Le droit restant sujet à interprétation, l’avocate souligne que la notion de pratique commerciale trompeuse est très large et subjective. De plus, en cas de plainte contre l’audioprothésiste, celui-ci devra démontrer que le service lui a été présenté comme licite et qu’il n’était pas au courant d’une pratique liée au démarchage.
Seul un concurrent peut porter plainte
Une action en concurrence déloyale pourrait ainsi être intentée par un audioprothésiste qui se considèrerait comme victime des pratiques d’un audioprothésiste concurrent faisant appel à un apporteur d’affaires. En effet, l’audioprothésiste utilisateur du fichier de prospects tire avantage de ne pas s’astreindre à la règlementation. « Les juridictions sont de plus en plus réceptives à ce type d’actions », précise l’avocate.

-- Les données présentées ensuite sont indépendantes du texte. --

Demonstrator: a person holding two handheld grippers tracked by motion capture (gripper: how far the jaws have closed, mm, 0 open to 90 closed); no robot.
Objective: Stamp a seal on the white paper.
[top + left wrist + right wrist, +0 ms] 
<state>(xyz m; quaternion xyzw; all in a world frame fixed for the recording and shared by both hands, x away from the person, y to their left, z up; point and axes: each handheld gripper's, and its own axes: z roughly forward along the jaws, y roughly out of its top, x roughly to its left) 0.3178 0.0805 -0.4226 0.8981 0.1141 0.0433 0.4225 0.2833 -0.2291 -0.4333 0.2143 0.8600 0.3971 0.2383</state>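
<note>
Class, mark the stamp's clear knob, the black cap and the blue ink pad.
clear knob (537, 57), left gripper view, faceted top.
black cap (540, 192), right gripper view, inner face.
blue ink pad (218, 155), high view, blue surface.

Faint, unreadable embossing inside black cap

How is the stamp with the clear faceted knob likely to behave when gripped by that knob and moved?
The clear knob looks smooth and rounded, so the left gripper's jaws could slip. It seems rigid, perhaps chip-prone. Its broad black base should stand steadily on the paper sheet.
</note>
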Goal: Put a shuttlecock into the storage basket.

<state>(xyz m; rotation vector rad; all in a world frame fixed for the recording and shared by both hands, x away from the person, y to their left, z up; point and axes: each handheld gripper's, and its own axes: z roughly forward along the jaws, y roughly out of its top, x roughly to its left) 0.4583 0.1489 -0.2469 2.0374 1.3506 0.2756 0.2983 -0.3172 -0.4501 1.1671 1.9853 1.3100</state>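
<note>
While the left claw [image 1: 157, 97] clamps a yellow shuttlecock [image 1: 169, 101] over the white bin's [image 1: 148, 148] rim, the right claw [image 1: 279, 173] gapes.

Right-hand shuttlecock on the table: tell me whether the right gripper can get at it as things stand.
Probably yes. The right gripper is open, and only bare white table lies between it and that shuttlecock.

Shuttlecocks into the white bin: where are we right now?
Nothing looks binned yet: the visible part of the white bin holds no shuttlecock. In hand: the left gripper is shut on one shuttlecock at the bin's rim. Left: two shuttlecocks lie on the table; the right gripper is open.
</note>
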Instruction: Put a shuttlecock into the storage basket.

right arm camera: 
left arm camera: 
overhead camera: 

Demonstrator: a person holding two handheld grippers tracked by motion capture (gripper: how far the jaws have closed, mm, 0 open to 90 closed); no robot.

Si l’apporteur d’affaires réalise directement un bilan auditif ou un dépistage auditif aboutissant à un diagnostic, il effectue un acte réservé aux médecins et entre dans le cadre de l’exercice illégal de la médecine ; de même, s’il opère un choix dans l’appareillage d’un patient, il exerce une prérogative relevant de l’exercice de la profession d’audioprothésiste. « Il faut noter que l’audioprothésiste qui apporterait son concours à l’apporteur d’affaires, par exemple en lui permettant l’utilisation de son nom dans les démarches auprès des prospects, pourrait être complice de l’infraction », complète Morgane Morey.
Il est également important de préciser que des questions peuvent se poser sur le respect du RGPD et que tout acte de cession, à titre onéreux, de données de santé identifiables directement ou indirectement, y compris avec l’accord de la personne concernée, est prohibé par le Code de la santé publique et passible de sanctions pénales.
Il est donc à priori légal de faire appel à un apporteur d’affaires pour un audioprothésiste, à condition de respecter les règles déontologiques et les règlementations en vigueur et de garantir la transparence et la liberté de choix des patients.
D’après l’avocate missionnée par le SDA, de nombreuses pratiques actuelles des apporteurs d’affaires semblent néanmoins à la limite de la légalité. La plus grande prudence est de mise, même si, pour l’instant, aucune procédure n’est connue dans le domaine.